Data under study below:
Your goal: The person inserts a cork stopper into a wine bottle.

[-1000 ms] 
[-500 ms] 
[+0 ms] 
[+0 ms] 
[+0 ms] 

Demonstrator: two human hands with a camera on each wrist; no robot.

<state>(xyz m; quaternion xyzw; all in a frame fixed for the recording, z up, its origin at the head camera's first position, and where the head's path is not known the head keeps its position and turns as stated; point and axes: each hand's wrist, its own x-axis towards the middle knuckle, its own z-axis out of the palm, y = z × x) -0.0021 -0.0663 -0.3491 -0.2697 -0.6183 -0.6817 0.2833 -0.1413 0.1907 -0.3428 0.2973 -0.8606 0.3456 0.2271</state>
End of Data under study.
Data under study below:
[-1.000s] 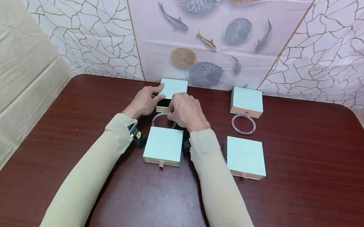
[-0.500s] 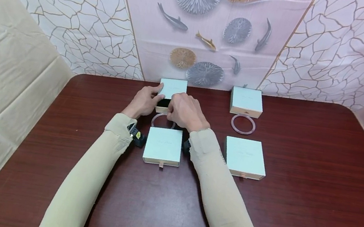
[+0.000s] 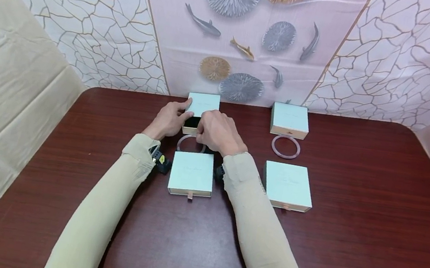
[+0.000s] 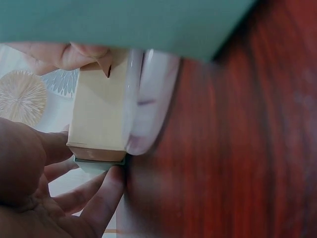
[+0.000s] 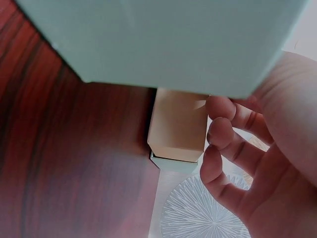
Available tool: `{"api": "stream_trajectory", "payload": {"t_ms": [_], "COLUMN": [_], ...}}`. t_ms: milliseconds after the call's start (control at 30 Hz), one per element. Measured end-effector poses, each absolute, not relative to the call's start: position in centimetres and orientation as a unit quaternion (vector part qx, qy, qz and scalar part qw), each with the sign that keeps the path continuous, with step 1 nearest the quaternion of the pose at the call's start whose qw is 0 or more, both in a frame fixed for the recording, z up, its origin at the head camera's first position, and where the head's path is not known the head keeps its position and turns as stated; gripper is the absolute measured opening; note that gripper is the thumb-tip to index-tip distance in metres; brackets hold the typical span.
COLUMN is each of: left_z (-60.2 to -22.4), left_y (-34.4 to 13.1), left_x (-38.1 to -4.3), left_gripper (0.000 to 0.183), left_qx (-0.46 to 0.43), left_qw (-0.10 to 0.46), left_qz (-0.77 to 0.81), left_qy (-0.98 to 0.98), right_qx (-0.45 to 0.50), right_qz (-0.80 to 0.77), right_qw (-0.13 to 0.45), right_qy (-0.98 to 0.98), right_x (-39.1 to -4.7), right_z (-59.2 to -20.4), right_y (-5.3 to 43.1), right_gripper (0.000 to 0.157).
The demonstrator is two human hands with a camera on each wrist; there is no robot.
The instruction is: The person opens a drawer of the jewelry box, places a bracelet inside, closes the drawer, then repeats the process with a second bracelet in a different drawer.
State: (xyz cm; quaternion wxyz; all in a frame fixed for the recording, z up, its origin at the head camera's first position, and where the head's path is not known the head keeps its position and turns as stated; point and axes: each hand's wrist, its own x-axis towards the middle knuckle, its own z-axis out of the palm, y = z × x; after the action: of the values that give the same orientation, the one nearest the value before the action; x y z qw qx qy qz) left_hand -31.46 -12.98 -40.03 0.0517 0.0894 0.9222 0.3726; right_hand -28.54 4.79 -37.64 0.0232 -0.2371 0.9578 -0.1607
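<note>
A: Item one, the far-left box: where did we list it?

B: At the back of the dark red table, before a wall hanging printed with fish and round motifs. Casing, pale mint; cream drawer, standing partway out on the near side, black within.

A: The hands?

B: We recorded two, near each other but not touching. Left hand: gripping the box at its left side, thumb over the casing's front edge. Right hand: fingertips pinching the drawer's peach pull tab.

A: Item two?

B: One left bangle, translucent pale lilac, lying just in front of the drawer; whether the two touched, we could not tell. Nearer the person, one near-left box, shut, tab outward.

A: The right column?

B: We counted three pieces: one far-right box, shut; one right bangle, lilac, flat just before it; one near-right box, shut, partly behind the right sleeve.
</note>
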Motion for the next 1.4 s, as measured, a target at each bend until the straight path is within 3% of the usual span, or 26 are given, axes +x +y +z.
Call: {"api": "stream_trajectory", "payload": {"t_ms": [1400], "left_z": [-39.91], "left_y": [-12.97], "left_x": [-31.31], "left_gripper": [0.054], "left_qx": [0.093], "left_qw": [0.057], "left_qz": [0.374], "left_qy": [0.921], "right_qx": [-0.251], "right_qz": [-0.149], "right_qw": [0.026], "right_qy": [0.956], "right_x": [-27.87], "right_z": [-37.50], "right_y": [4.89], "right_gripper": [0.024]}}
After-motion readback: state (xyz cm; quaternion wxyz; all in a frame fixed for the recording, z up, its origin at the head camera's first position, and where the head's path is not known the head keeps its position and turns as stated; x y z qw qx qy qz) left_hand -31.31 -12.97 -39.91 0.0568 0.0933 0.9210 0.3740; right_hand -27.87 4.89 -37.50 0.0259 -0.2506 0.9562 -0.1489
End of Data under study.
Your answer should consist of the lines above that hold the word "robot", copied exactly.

Demonstrator: two human hands with a camera on each wrist; no robot.
The demonstrator is two human hands with a camera on each wrist; there is no robot.

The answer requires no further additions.